An examination of the aviation marketplace reveals that the consumer is king. There is a worldwide demand for low-cost, efficient air service. Safety, performance, and customer service also are important. The increase in air travel has generated a growing demand for new aircraft products and services. Refurbished passenger and cargo aircraft are in high demand as manufacturers try to keep up with demands for new aircraft orders. Consumers, with their new-found wealth, are ordering more products through the Internet, which is creating a growing need for air cargo service. Business travel is at an all-time high, and transoceanic flights are generally overbooked. Emerging markets in China, India, South America, and Eastern Europe are generating large backlogs for new aeronautics products that will take manufacturers many years to fulfill. Strong, competitive forces dominate the marketplace as demand for services increases.

More and more business is being carried out face to face with customers and partners around the world because efficient capital markets and competitive market forces have generated many global alliances of convenience. Businesses also are sharing resources as they compete for growing market segments. Customer satisfaction is not just a slogan, but a requirement for business survival. The growing use of the Internet and advanced telecommunications has created a need for "just-in-time" products and services. Affordability, dependability, and reliability are the buzz words for a growing air cargo market. Prompt, efficient, and on-time service is a requirement for those companies that ship products by air.

To satisfy this growing air travel market, several needs and opportunities were identified for aeronautics and are discussed below.

The wide number of air travel choices available to consumers in this scenario would create a highly competitive marketplace and a demand for efficient, low-cost air passenger service. For air carriers, meeting this demand while remaining profitable would require low total operating costs, including low-cost systems and procedures related to aircraft maintenance, repair, and overhaul. Large-volume aircraft, reconfigurable aircraft, and supersonic transports also would be required to maximize the efficiency of air travel and meet the growing demands of both consumers and air carriers. Each of these aircraft types would be designed with both low production costs and low operating costs, and short cycle times for design, fabrication, and certification processes would be required for new aircraft products.

Another air carrier response to increased competition would be to offer customized services enroute that are based on the demands of the market segment. Examples include entertainment options, such as gambling for leisure travelers, or improved access to the office for business travelers. As a result, a wider variety of aircraft products, including reconfigurable aircraft, and closer involvement of customers in the design and manufacturing of new aircraft products, would be the norm.

To handle the increased throughout of aircraft, people, and cargo that exists in the "Pushing the Envelope" scenario, investments in existing transportation infrastructure would need to be increased. New types of airports, including heliports, would be needed, and fast, efficient access to these airports would need to be found. Mass transit systems would need to be fully integrated with rotorcraft and tiltrotor operations by co-locating heliports with bus and rail stations and by coordinating passenger pick-up and drop-off schedules with aircraft arrivals and departures.

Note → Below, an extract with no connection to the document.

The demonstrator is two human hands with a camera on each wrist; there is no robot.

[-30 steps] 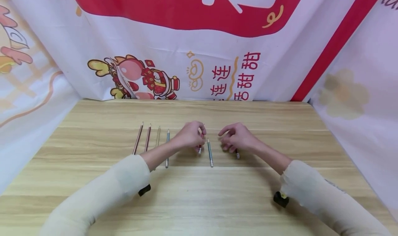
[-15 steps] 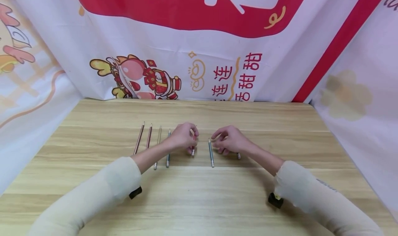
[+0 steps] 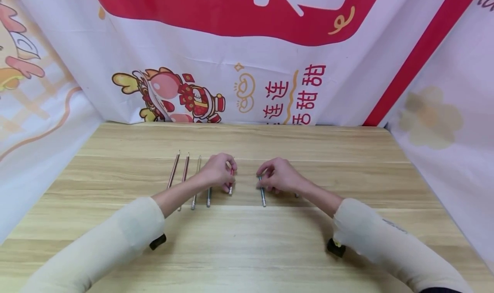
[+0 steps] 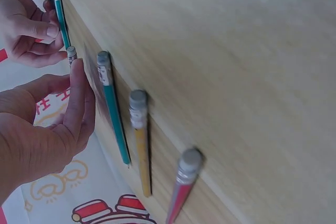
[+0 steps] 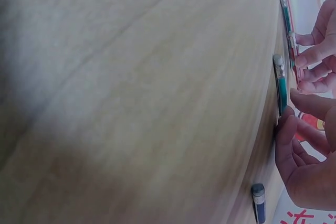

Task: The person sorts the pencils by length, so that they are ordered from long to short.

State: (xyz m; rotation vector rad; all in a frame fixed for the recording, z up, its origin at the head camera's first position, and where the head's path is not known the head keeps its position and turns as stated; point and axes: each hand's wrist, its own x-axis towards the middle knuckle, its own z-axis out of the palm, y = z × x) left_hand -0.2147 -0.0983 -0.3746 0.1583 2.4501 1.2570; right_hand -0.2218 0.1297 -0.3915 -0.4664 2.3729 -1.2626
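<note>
My left hand (image 3: pixel 219 171) pinches a red pencil (image 3: pixel 231 189), its eraser end toward me; in the left wrist view that eraser end (image 4: pixel 72 52) shows above the fingertips. My right hand (image 3: pixel 281 175) has its thumb and fingers at the upper part of a teal pencil (image 3: pixel 263 197), which lies on the table; the right wrist view shows the pencil's white eraser end (image 5: pixel 279 62) sticking out past the fingers. Left of the red pencil lie another teal pencil (image 4: pixel 113 103), a gold pencil (image 4: pixel 139 135) and a red-brown pencil (image 4: pixel 184 177), partly behind my left arm.
A brown pencil (image 3: pixel 173 170) lies leftmost in the row. Beyond my right hand a dark pencil (image 5: pixel 258 200) lies mostly hidden in the head view. The wooden table (image 3: pixel 247 241) meets a printed cloth (image 3: pixel 231 52) at its back edge.
My left hand has moved left with the red pencil, toward the row. My right hand has moved left from beside the dark pencil to the teal pencil.
</note>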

In highly developed nations, opportunities for new full-service airports would remain limited due to geographic and environmental constraints, as would increased operations at existing airports. This would create technological challenges to increase passenger and cargo capacity without greatly increasing the frequency of flights.

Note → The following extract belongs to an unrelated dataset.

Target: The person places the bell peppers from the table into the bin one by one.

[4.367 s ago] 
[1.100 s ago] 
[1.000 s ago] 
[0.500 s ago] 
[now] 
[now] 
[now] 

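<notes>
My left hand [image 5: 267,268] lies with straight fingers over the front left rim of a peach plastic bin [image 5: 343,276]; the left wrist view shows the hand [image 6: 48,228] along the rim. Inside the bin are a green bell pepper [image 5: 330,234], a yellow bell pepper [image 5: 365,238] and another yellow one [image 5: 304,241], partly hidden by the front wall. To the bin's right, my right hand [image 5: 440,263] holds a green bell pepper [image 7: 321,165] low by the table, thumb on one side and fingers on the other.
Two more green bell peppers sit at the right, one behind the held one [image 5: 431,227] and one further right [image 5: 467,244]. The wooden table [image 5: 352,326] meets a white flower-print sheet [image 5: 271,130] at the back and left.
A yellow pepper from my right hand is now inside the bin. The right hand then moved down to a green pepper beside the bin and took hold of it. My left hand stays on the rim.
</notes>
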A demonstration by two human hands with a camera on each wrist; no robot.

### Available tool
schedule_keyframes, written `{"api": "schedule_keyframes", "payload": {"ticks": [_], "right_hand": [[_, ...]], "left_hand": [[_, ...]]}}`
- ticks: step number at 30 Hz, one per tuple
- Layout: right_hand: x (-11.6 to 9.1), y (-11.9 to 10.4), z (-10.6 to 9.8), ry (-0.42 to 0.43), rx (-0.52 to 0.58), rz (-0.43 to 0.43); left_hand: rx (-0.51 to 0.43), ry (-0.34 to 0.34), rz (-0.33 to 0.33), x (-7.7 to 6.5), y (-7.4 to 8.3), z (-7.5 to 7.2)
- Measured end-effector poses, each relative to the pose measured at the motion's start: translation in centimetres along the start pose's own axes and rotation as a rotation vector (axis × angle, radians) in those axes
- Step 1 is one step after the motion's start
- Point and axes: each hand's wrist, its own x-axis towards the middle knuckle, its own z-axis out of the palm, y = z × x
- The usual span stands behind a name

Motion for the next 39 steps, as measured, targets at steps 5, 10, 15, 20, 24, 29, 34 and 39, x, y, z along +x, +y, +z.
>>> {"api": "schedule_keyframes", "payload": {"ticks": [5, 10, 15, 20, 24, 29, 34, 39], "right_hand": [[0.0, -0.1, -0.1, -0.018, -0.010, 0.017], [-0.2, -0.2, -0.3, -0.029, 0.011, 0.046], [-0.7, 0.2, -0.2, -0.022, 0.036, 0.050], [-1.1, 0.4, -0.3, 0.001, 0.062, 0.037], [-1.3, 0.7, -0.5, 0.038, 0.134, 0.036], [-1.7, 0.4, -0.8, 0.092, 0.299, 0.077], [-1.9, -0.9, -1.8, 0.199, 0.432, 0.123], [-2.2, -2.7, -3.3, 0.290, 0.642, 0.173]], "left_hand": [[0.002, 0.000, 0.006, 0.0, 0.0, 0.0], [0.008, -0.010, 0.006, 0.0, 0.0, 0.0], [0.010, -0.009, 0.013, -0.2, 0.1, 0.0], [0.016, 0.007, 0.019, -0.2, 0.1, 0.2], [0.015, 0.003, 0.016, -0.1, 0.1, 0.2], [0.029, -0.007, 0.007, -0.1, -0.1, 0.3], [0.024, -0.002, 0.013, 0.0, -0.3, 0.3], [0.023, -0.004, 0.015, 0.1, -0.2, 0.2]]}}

Improvements in ground-based air traffic management (ATM) integrated with on-board ATM would be required to handle the increased volume of air traffic with the efficiency and safety that would be demanded by the public. Automated air traffic control (ATC) using satellite-based communications, navigation, and surveillance systems with increased data-handling capabilities and improved weather sensing and modeling would be a must. Technology that allows aircraft to avoid adverse weather autonomously also would be required, and enhanced adverse weather landing capabilities would need to exist at most airports. In general, improved situational awareness systems would be required in the aircraft and on the ground.

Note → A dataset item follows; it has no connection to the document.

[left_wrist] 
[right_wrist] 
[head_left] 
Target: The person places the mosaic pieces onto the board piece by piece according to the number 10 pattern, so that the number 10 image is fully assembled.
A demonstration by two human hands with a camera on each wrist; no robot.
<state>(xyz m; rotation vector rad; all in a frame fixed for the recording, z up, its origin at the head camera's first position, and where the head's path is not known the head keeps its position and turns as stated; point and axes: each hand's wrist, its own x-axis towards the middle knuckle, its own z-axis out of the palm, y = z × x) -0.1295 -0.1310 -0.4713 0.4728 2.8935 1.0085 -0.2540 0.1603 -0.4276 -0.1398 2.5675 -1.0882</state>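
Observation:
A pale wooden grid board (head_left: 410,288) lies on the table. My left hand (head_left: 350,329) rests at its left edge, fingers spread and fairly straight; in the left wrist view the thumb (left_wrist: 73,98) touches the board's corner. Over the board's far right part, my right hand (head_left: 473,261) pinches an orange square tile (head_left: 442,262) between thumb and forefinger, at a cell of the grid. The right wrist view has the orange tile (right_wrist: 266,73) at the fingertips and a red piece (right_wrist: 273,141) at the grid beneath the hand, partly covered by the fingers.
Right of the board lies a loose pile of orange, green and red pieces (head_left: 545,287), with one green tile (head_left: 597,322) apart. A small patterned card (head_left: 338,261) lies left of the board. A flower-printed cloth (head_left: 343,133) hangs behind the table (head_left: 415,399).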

Although threats to security are generally low in this scenario, sophisticated sensing equipment and security measures would be needed to protect a large and growing number of air travelers. To reduce overall accident rates despite a large increase in the number of takeoffs and landings, aircraft would need to be designed, maintained, and operated in a manner that reduces human error. Advanced cognitive engineering techniques; automatic fault detection and correction systems; built-in, error-free system interfaces; and stringent safety procedures would be required.

Although environmental protection is more market based in this scenario, it remains important to most consumers. Therefore, supersonic aircraft would require technology that would reduce sonic boom effects so as to make overland flights at supersonic speeds acceptable. In addition, all aircraft would be required to meet or exceed noise-level requirements beyond Federal Aviation Regulation (FAR) Part 36, Stage 3, to further reduce noise pollution.² Aircraft exhaust pollution emissions also would need to be greatly reduced.

Twenty-four hour, on-time, adverse weather capabilities would be required for air cargo service providers so that shipments arrive on schedule. Modern facilities that

enable fast and efficient cargo handling and sophisticated cargo-tracking capability through the use of common intermodal interfaces and advanced custom-tailored information technology would be needed. Safety and security requirements would be similar to those of passenger service.

Competitive market forces would drive the commercial launch vehicle and satellite businesses toward low-cost service with increased reliability. Advanced air-augmented or air-breathing propulsion systems could be used on some launch vehicles if they proved to be cost effective. The U.S. military would continue to require dedicated space capabilities for global command, control, communications, and intelligence (C³I), as well as navigation and surveillance. For both commercial and military space activities, the reduction of orbital debris would be a priority. This could create requirements for fully reusable launch vehicles that leave no components in orbit.³ Launch vehicles that are robust enough to withstand debris impacts while in space also could be required.

Effective partnership between academia, industry, and government would be required to maximize the efficient use of research and development (R&D) dollars. Increased use of peer review for the allocation of federal R&D funding would be a priority of this partnership, as would increased emphasis on technology verification and technology transfer.

To support the global responsibilities that the U.S. military would have in this scenario, rapid reaction and deployment of military forces would be required. These deployments could require the substantial use of commercial assets for air transport and space-based communications and remote sensing. Adverse weather, modular, robotic, or autonomous smart weapons systems also would be needed for stand-off weapons delivery and defense. In general, emphasis would be placed on the reduction of casualties, the protection and survivability of high-value delivery systems, and the total cost and effectiveness of military operations. The use of

nonlethal weapons systems to achieve the required military objectives would be a highly desirable option.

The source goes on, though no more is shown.